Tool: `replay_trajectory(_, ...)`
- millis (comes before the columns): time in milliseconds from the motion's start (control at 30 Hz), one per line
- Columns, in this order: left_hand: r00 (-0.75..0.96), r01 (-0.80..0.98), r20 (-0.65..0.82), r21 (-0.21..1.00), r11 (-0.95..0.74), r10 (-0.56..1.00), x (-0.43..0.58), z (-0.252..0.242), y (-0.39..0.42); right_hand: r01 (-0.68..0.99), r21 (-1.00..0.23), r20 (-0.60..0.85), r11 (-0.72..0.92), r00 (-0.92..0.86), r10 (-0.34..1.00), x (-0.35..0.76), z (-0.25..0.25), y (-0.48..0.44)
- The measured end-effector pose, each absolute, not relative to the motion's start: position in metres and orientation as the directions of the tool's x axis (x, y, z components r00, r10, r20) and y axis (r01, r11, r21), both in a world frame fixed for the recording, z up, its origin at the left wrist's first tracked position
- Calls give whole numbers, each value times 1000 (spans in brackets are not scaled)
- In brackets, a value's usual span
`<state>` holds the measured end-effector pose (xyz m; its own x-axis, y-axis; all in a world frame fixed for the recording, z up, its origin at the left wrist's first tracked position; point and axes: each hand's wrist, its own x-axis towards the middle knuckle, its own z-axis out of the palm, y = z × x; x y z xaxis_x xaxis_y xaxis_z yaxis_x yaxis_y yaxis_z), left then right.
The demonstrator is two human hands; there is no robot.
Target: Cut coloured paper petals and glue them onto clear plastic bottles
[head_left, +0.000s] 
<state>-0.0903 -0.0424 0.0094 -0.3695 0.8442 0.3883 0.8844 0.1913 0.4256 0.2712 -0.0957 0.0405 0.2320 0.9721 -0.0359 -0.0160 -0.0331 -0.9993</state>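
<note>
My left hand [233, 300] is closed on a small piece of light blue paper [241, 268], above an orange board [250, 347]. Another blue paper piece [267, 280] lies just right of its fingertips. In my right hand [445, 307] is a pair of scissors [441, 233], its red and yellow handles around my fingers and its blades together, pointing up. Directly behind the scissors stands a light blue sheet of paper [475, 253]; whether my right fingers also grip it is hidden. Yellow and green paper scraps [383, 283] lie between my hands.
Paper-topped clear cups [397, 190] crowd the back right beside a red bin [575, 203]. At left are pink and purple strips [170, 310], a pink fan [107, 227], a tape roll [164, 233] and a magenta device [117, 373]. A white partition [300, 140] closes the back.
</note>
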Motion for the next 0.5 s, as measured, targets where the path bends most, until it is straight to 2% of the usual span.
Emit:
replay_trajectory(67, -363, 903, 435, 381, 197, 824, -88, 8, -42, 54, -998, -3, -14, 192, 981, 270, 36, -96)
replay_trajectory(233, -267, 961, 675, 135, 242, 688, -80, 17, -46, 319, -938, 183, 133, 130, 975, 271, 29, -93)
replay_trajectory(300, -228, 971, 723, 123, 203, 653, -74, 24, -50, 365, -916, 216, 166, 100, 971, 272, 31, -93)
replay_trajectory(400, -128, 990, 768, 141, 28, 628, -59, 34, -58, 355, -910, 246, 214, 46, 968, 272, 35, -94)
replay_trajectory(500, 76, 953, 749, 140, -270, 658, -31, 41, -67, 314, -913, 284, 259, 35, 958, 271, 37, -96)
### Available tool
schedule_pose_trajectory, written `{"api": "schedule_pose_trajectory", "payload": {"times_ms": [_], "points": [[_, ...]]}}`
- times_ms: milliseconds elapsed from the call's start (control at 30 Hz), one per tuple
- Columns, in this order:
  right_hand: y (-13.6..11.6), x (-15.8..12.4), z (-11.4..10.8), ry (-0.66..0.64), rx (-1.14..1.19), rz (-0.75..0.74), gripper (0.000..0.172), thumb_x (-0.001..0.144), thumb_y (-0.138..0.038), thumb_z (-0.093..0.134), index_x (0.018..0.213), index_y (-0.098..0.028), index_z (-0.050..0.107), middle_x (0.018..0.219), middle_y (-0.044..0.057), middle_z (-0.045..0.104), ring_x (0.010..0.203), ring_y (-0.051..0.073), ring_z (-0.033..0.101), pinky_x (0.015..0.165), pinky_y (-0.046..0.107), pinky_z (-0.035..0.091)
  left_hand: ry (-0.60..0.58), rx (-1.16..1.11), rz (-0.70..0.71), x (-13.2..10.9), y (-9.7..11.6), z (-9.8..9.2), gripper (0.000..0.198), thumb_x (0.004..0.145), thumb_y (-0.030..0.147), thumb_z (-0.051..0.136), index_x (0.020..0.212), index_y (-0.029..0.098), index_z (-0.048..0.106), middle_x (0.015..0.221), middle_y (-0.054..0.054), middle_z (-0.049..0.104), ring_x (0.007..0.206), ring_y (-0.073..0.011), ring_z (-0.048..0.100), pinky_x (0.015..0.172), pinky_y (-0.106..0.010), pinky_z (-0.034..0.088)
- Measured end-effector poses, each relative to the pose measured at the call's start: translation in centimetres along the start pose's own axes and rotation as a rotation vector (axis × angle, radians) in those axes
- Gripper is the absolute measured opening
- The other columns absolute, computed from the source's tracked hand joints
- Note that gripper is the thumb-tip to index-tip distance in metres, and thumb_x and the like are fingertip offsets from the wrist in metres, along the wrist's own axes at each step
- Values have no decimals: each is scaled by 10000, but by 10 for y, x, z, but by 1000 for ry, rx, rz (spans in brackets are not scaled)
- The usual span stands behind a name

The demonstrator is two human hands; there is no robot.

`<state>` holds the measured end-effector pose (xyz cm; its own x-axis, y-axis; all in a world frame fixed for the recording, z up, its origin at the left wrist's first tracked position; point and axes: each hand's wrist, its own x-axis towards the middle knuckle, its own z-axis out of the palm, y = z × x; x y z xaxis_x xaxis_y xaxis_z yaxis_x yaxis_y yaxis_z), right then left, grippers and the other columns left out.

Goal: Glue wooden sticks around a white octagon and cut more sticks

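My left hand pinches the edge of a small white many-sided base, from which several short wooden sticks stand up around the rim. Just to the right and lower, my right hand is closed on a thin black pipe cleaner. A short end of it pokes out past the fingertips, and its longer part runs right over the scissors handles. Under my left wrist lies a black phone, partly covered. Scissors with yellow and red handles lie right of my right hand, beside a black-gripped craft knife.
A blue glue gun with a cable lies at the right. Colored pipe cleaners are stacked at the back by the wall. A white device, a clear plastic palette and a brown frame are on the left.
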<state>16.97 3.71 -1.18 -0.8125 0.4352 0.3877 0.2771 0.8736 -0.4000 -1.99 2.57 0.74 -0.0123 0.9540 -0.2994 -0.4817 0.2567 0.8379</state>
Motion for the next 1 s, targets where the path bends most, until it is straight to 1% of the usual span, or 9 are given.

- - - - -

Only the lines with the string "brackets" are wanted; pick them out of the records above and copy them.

• _Final answer_
- Calls give whole numbers, each value times 1000 (spans in brackets are not scaled)
- In brackets, a value's usual span
- Values have no decimals: each is scaled by 10000, but by 10 for y, x, z, but by 1000 for ry, rx, rz (spans in brackets are not scaled)

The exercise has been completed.